Back in February 2014, Libby and Tony Kranz found themselves at the center of every parent's worst nightmare. Their six-year-old daughter Jennifer died just four months after being diagnosed with diffused intrinsic pontine glioma (DIPG), an incurable and fatal brain tumor. At the time, the Kranzes decided to generously donate their daughter's brain to research in hopes that scientists could hopefully develop more effective treatments for DIPG, which affects 200-400 school-aged children in the United States annually and has a five-year survival rate of less than 1 percent.

As reported in the above Bay Area Proud segment, Michelle Monje, MD, PhD, an assistant professor of neurology and neurological sciences who sees patients at Lucile Packard Children's Hospital Stanford, and colleagues harvested Jennifer's tumor and successfully created a line of DIPG stem cells, one of only 16 in existence in the world. More from the story:

Using Jennifer's stem cell lines and others, Monje and her team tested dozens of existing chemotherapy drugs to see if any were effective against DIPG. One appears to be working.
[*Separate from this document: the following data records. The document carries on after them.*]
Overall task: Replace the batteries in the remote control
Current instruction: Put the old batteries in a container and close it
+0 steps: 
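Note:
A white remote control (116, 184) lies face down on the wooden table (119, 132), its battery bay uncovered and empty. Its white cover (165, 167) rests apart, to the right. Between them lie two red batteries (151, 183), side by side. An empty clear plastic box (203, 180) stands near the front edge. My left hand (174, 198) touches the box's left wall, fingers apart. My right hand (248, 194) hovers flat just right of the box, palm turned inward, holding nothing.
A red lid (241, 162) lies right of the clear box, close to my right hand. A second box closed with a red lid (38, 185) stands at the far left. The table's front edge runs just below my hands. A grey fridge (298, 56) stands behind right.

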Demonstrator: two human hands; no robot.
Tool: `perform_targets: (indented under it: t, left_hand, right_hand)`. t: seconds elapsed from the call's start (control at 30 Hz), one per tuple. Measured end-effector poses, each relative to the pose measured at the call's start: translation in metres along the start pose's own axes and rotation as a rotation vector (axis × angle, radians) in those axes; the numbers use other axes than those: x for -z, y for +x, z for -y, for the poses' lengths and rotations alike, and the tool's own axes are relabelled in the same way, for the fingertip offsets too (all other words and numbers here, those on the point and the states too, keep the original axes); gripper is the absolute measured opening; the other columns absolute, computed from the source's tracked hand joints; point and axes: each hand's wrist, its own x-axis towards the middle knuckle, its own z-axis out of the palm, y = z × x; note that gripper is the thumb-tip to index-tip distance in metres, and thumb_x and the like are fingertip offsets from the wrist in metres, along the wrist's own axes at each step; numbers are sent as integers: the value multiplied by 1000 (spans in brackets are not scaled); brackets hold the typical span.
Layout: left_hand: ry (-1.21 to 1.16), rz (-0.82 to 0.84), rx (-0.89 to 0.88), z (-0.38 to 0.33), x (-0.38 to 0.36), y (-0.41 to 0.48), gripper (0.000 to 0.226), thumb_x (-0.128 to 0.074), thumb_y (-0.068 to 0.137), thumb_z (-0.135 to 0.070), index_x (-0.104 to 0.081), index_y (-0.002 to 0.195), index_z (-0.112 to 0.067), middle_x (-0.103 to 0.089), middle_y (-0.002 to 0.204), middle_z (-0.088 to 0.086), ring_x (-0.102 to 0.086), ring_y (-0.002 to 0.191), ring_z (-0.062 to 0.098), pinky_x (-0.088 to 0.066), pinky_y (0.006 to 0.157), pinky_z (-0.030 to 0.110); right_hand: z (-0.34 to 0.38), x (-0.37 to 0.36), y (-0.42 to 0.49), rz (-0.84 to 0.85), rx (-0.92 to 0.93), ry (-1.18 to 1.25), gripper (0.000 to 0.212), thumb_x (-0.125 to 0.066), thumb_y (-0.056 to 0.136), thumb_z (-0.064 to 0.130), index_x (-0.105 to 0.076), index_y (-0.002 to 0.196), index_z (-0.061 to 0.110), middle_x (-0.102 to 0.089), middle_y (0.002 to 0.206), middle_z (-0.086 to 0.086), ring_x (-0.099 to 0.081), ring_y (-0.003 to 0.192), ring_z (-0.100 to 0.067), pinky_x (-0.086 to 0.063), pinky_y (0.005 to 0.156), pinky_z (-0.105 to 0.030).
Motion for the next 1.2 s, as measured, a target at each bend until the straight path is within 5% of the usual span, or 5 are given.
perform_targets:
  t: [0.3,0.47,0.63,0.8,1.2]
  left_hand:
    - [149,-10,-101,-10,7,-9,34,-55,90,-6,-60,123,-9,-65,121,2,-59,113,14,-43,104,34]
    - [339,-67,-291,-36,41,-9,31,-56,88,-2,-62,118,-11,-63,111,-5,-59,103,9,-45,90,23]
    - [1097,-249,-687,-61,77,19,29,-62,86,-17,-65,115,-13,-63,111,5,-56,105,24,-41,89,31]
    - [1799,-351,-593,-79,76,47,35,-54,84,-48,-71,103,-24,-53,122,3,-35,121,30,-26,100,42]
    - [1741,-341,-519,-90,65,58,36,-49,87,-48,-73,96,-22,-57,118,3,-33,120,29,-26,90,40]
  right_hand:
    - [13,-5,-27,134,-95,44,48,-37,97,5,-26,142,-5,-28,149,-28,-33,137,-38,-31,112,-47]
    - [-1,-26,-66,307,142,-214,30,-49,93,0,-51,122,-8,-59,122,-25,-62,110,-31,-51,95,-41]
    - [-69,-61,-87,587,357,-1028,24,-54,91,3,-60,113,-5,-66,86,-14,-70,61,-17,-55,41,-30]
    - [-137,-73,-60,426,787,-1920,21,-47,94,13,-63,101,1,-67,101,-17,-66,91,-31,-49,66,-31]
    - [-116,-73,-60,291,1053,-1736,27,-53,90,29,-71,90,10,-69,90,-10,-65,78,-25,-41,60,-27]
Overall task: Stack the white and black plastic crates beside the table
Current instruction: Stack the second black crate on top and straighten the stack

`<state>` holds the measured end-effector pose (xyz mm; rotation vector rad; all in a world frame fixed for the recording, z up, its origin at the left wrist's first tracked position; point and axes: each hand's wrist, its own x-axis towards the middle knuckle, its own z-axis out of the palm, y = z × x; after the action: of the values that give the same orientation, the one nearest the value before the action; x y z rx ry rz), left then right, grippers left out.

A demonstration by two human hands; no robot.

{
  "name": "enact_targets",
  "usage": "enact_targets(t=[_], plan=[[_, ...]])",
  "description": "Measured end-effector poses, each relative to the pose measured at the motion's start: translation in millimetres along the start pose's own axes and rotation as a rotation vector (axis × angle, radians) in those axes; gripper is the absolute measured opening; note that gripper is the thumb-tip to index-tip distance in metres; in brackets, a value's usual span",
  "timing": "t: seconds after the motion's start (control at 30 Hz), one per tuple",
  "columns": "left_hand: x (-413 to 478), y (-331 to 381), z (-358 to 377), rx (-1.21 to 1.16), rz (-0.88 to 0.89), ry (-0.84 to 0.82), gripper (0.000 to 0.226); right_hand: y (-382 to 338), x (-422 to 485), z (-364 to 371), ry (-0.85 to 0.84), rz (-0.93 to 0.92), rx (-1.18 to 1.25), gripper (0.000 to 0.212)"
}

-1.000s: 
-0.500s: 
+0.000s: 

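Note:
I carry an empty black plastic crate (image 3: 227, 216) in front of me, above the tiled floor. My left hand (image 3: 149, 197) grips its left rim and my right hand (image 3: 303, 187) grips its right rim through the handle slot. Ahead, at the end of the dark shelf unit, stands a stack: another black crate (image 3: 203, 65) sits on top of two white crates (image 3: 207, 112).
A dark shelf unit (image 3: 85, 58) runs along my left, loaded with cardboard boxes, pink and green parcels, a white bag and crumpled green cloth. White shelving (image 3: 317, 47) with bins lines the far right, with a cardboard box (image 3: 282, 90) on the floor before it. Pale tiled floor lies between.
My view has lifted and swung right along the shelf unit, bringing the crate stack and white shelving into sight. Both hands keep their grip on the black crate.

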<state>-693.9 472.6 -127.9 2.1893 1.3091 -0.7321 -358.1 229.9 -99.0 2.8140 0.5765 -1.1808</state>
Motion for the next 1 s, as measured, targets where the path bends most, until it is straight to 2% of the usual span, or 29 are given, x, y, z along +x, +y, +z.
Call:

The drug was able to slow the growth of a DIPG tumor in a laboratory setting. Monje's hope is that this treatment one day could extend the life of children diagnosed with DIPG by as many as six months.

That would have more than doubled Jennifer's life expectancy.

“It’s a step in the right direction if we can effectively prolong life and prolong quality of life,” Monje said.

Libby Kranz says that for their family, donating their daughter’s tumor to researchers “just felt right.” She and Tony hope that by aiding the research efforts, parents and families will have more, and better quality time with their sick children.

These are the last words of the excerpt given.